Their job is to find what the design MISSED, not to confirm it. Each should
attack a different angle:
- Alternatives — is there a simpler/safer approach that was dismissed too
quickly? What would a skeptic pick instead, and why?
- Requirements & edge cases — which acceptance criteria, error paths,
concurrency/ordering cases, or failure modes does the approach not cover?
- Blast radius & coupling — what existing callers, consumers, data, or
invariants does this silently affect? What breaks if an assumption is wrong?
(This mirrors the Bug RCA adversarial review used elsewhere in the work-on flow.)
Triage and loop. Collect all findings and classify by severity:
- BLOCKER / HIGH — the chosen approach is wrong, materially over-engineered,
breaks compatibility, or misses a requirement. Return to Step 3/4, revise
or re-select the approach, and re-run this gate. Cap at 2 revision rounds;
if still contested after 2, record the trade-off in the decision log and pick
the lower-risk option.
- MEDIUM / LOW — fold the fix into the design decision and note it; no
re-run required.
Record the gate outcome (which reviewers ran, key findings, what changed) in the
decision log so the rationale survives into the plan and PR.
</design_review_gate>
Note: there is no dedicated design-time security reviewer in the
code-reviewer plugin — security concerns are evaluated at code-review time
via the pr-review skill's OWASP checklist. If the design has obvious
security implications (authentication, authorization, crypto, payment, PII
handling), surface them explicitly in the design decision so they're not
discovered late.
Step 7: Implementation Handoff
Apply the gate's feedback, finalize the design decision, and hand it back to the
calling workflow. This skill produces a design decision, not code — it does
not implement. The caller turns the design into a concrete plan and then
executes:
development:work-on (used by ado:ado-work-on and gh:gh-work-on):
the design decision feeds Phase 1.2-Feature Stage B, where a Plan subagent
details it into a file-by-file implementation plan; implementation then runs in
Phase 2, which delegates to the development:implement skill.
- Any other caller: hand off the design decision plus the decision-log path
to that workflow's planning/implementation step.
Output
The output of this skill is a review-vetted design decision (chosen approach,
rationale, rejected alternatives, assumptions, and the design-review gate
outcome) ready to feed into an implementation plan.
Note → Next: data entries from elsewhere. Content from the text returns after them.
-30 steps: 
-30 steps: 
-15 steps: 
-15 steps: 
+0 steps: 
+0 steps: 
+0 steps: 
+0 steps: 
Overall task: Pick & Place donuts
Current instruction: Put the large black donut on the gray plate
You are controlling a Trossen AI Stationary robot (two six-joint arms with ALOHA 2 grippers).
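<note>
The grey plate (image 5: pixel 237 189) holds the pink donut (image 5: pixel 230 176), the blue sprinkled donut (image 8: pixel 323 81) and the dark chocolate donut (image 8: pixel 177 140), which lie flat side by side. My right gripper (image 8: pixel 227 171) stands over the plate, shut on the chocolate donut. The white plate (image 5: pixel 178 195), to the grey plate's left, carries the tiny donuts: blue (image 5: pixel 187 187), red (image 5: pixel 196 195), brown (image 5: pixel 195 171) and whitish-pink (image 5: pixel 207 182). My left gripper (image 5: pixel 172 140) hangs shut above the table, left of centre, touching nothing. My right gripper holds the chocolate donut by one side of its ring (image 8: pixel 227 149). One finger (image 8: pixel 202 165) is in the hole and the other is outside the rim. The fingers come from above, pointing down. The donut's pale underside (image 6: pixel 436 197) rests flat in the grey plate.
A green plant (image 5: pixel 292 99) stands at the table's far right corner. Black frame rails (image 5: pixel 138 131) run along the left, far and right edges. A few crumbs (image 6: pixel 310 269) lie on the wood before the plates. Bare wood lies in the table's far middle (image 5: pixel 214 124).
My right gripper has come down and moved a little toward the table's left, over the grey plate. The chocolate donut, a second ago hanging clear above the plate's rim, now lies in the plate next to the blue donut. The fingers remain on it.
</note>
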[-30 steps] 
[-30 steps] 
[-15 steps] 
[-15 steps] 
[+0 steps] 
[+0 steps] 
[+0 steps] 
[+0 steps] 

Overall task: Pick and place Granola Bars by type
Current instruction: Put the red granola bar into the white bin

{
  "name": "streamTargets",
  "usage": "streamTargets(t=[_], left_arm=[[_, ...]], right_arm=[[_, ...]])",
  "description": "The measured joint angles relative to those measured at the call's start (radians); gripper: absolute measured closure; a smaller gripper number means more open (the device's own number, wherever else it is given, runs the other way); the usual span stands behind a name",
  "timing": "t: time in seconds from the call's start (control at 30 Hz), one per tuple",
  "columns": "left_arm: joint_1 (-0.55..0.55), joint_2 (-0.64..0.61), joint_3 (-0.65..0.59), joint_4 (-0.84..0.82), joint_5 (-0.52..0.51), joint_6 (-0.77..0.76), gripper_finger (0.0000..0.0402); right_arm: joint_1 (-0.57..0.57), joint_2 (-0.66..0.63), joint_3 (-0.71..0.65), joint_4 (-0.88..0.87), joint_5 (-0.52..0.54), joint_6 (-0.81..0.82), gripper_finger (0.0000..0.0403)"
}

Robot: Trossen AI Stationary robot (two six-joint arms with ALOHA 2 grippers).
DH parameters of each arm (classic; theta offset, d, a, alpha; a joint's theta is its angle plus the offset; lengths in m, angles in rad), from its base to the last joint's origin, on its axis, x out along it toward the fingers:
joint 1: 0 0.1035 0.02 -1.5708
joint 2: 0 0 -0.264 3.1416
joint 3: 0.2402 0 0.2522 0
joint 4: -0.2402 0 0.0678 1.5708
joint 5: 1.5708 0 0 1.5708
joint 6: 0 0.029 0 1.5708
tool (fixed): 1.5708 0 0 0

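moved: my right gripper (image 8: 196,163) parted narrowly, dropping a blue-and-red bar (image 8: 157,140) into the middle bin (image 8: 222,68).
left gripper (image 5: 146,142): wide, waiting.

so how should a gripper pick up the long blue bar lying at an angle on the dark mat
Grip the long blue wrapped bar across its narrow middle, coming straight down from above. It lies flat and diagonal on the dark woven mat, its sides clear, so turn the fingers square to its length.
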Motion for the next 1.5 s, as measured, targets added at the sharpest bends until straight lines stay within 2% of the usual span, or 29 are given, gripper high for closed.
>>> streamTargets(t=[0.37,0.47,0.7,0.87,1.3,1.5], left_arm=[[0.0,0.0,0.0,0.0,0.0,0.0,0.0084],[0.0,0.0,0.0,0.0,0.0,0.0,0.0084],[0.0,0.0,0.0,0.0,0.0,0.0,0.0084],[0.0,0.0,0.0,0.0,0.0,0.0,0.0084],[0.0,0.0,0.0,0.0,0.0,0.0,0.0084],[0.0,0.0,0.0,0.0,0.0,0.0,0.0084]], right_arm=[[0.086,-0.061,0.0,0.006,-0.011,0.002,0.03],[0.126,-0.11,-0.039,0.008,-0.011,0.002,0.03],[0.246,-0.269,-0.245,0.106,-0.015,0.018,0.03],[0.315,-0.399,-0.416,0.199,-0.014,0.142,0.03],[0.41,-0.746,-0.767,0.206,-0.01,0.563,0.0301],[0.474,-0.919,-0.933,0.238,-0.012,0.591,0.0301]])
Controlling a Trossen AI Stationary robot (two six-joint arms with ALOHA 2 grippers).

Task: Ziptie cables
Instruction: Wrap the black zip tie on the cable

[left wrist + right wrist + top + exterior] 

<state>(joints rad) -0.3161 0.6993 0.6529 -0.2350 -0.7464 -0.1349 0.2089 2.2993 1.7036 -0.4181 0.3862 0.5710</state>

The calling skill (e.g.,
development:work-on via ado:ado-work-on or gh:gh-work-on) takes this output
and proceeds to plan creation.
Key Principles
- No interactive gates — this skill never asks the user for approval
- Document assumptions — since there's no user to clarify, log what you assumed
- Favor simplicity — when in doubt, choose the simpler approach
- Follow existing patterns — consistency with the codebase beats novelty
- YAGNI — do not propose features beyond what the requirements specify
- Tribal Knowledge — Tap into clarifying questions for the developer (at the end of the plan), to capture any tribal knowledge that may not be in the codebase but is relevant to the design decision.